The white-faced boys saw Yorke catch hold of him, but Jerry sent the twisted-mouthed man reeling with a blow; not until Dailey and Birch flung themselves on him was he quieted. Then he once more became himself, but he had been struck a hard blow; he looked ten years older, as Mart commented below his breath.
"No wonder," said Bob commiseratingly. "Poor old Jerry—he'd been counting on that dynamite to blow up the Pirate Shark, Mart. Just the same, I guess my bullet sent Mr. Shark a-kiting out to the open sea."
Jerry climbed back to the bridge, vouchsafing no comment, but still trembling and muttering to himself. Calling down the tube, he found that the engineer had enough steam up to give the Seamew steerage way, and without further delay he ordered the anchor tripped and rang for half speed ahead.
Slowly the yacht gathered way and swung about, pointing up past the island toward the channel beyond. Beyond this, again, the lagoon continued for a quarter-mile farther, in a rounded bay where little rock-points showed their jagged teeth. As they advanced, the water became deeper, shoaled again, then grew deeper beyond the channel; at last Jerry rang for reversed engines, the cable roared out, and the engines ceased.
"Now, lads," he said, "we're over that there wreck. Let's have a look."
They followed him eagerly enough to the deck, where already the crew were looking over the bulwarks. The water was wonderfully clear, but as it was forty feet deep here, they could make out nothing of the bottom. Just under their ladder and gangway, however, the quartermaster pointed out a deeper shadow of green, which he declared showed the position of the wreck.

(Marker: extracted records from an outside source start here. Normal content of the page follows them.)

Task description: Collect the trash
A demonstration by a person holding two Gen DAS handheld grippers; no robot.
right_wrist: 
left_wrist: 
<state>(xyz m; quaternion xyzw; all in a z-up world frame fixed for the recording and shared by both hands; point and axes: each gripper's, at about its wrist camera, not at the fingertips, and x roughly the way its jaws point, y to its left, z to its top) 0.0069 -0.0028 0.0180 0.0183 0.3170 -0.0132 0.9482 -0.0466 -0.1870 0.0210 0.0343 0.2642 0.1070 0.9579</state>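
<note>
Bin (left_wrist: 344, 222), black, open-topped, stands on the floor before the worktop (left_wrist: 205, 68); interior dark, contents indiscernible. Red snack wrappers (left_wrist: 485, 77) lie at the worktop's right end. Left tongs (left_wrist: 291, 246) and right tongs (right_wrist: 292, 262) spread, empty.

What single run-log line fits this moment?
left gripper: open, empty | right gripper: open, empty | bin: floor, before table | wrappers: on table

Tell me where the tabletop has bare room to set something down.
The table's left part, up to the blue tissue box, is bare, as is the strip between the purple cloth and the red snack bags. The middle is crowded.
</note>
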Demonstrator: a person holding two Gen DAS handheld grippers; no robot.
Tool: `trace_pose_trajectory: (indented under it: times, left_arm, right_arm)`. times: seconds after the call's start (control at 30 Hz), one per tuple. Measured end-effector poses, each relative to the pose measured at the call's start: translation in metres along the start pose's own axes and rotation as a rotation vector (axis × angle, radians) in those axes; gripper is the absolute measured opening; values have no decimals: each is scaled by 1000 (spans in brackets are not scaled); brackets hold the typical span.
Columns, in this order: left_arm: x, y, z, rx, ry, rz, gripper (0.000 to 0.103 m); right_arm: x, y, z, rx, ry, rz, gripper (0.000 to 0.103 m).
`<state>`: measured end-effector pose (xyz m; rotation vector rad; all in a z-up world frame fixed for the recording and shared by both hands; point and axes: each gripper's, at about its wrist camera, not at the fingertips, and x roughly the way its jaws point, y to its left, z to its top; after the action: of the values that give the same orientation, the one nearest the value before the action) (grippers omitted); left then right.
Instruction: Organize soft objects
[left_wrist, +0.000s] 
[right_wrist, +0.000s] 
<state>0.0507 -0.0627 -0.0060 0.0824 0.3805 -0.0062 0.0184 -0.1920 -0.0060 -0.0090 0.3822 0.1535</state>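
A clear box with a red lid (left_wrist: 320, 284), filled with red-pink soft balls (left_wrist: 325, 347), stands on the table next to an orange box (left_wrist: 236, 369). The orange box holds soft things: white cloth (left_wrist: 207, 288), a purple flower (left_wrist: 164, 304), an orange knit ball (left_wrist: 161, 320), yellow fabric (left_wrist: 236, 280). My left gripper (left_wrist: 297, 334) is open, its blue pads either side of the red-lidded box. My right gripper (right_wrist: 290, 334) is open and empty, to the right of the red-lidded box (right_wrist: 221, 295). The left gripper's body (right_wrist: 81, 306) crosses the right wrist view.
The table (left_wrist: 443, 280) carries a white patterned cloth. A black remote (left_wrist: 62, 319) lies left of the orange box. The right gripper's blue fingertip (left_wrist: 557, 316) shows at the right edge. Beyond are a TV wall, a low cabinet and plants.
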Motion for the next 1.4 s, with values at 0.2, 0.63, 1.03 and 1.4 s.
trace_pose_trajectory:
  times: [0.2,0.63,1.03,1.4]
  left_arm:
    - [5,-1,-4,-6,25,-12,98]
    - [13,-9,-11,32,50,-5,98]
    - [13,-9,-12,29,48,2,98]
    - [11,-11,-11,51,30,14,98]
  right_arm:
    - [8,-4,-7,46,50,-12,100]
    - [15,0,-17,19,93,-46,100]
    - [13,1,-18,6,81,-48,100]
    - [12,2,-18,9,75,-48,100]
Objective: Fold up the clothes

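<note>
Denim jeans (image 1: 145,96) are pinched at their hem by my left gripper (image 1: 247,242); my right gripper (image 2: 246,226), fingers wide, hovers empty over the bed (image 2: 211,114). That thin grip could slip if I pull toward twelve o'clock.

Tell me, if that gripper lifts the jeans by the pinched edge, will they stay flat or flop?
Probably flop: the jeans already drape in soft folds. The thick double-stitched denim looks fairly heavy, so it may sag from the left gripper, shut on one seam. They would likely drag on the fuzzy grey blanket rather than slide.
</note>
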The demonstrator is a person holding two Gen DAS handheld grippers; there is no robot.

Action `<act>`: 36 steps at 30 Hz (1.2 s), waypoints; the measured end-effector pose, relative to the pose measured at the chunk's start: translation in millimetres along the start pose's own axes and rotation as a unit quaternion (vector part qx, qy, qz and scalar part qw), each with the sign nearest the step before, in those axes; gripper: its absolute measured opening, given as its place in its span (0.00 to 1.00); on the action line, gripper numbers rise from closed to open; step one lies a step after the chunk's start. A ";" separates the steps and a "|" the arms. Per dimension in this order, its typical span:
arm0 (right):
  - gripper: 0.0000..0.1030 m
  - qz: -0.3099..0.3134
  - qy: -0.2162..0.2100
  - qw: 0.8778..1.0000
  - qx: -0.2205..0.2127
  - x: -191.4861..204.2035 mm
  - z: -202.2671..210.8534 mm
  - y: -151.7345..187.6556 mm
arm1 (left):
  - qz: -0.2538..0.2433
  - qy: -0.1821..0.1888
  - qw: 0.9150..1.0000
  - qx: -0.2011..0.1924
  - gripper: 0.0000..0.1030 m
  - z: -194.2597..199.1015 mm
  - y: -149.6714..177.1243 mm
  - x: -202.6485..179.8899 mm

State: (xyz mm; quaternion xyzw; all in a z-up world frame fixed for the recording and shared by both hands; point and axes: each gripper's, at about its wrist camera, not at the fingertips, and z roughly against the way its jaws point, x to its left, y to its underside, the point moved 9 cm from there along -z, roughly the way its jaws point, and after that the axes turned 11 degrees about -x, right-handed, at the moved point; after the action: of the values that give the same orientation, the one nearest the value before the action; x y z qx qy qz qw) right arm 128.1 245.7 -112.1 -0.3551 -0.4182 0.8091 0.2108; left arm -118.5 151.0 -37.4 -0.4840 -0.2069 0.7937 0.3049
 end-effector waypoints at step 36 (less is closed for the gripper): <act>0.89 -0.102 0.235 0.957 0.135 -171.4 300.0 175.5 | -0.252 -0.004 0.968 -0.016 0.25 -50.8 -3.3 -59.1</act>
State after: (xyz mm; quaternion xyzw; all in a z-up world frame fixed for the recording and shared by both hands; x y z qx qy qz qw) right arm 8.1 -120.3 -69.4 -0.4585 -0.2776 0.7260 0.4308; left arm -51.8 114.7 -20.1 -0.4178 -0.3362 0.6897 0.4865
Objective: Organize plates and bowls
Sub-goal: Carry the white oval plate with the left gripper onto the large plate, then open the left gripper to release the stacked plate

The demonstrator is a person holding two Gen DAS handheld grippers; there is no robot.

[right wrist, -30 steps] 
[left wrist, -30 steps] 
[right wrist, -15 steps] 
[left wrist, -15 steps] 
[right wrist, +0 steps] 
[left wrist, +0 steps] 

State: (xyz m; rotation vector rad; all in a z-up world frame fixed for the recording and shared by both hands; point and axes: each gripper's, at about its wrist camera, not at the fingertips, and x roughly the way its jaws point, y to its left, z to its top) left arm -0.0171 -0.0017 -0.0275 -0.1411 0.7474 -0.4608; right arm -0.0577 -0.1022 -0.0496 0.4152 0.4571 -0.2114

"We'll send down a Kanaka in the morning," he said. "And if that there ain't the old wreck, lads, then Jerry Smith is a Dutchman!"
"But what about the shark?" objected Bob stoutly. "You aren't going to send down any men there, Jerry, with that shark hanging around. Not if I know it!"
"Well, them Kanakas lost my dynamite, didn't they?" snarled Jerry suddenly, his face sweeping into quick anger.
"That's no matter," rejoined Mart. "You needn't think we'll stand for any men going down—"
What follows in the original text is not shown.